American television meteorologist

Reynolds Scott Wolf (born March 16, 1970) is an American meteorologist and journalist currently employed by The Weather Channel. He formerly worked for CNN, where his forecasts could usually be seen on CNN Saturday Morning, CNN Sunday Morning, and weekend editions of CNN Newsroom.

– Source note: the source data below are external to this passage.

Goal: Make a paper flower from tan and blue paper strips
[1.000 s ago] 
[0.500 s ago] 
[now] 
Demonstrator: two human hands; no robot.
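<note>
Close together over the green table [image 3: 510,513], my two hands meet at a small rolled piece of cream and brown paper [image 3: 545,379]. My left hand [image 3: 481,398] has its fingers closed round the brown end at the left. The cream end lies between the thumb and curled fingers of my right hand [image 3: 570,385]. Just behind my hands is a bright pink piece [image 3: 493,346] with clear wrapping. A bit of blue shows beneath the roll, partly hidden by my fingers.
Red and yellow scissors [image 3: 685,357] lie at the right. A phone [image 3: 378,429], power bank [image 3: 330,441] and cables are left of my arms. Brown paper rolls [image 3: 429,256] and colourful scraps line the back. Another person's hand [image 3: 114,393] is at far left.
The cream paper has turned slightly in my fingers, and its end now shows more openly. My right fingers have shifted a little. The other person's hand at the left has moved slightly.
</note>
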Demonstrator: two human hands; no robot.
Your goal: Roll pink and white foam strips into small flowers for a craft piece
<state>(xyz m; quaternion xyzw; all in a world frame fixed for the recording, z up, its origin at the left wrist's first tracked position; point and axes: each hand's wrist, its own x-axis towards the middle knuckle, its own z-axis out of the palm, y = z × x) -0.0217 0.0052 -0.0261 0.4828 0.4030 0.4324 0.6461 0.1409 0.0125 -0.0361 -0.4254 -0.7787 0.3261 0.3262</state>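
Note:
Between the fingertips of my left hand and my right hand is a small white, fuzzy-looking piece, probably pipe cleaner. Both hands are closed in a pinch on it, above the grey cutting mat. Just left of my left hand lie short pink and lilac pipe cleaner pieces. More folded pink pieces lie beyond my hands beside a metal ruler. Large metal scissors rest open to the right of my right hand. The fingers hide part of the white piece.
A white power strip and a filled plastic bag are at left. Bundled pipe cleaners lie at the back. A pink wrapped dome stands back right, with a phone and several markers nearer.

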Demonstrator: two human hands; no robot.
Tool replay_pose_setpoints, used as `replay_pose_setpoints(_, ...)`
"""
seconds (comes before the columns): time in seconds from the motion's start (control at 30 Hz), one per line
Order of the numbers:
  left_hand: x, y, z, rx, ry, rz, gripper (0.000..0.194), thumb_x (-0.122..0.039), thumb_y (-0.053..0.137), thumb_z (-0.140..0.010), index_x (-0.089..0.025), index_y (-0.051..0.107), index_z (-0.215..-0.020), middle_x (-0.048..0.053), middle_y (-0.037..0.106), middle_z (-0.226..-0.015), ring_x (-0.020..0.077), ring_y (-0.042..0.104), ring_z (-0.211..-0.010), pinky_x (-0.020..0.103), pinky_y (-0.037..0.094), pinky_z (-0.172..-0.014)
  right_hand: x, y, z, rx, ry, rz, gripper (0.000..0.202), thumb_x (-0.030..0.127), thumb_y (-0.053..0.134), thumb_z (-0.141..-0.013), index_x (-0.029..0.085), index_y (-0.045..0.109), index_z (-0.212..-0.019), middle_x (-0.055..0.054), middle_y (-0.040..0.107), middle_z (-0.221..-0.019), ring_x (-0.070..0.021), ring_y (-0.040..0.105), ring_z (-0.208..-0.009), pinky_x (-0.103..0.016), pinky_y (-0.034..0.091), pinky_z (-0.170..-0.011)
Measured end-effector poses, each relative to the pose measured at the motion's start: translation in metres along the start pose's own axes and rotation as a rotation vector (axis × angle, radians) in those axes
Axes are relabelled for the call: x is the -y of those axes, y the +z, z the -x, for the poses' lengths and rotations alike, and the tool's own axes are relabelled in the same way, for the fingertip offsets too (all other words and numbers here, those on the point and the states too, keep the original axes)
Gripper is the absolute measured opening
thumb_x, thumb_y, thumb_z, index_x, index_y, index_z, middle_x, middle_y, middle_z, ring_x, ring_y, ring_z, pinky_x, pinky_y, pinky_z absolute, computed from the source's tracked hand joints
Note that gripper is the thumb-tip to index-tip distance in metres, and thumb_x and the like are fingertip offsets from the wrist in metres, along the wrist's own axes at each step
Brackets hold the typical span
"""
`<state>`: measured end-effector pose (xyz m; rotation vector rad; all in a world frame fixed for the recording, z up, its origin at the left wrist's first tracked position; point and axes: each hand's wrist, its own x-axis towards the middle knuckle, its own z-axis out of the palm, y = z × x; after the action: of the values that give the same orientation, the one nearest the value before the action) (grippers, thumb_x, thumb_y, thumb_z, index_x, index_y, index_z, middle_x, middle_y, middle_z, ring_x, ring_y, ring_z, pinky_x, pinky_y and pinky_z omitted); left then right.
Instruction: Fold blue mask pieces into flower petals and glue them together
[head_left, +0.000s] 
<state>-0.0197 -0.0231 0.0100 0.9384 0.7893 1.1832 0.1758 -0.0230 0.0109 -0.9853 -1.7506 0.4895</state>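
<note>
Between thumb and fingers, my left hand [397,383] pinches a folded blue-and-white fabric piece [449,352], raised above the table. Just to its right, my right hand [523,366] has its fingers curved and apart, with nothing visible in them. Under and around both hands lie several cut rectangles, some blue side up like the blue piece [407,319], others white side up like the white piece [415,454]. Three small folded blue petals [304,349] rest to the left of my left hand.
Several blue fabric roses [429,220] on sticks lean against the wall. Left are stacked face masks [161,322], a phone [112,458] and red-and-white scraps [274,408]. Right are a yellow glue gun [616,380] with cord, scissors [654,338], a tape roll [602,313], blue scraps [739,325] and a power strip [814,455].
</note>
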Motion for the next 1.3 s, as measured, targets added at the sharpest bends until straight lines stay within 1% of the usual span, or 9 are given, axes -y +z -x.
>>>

He also served as a weather correspondent and reporter on other CNN programs.

Wolf is currently a host of AMHQ Weekend and occasionally on AMHQ.

==Early life and career==
Born in Charlotte, North Carolina, and raised in Jemison, Alabama, Wolf is a graduate of Jacksonville State University and has a certificate in Broadcast Meteorology from Mississippi State University. He has worked in many television stations across the United States, including KMOV in St. Louis, Missouri, WDIV-TV in Detroit, Michigan, WKMG in Orlando, Florida, KXAN-TV in Austin, Texas, KSBY in San Luis Obispo, California, and WJSU in Anniston, Alabama.

===CNN===
Wolf joined CNN in 2006, and was released in May 2012. He made his debut on The Weather Channel as part of their Hurricane Isaac coverage on August 26, 2012.

==Memberships==
Wolf is a member of the American Meteorological Society and the National Weather Association, as well as the Alpha Tau Omega fraternity.

==Personal life==
Wolf is married to Erin Cogswell Wolf and they have four children, three girls and one boy. They live near Atlanta, Georgia

Wolf is an avid fly-fisherman, outdoorsman, adventurer, and conservationist.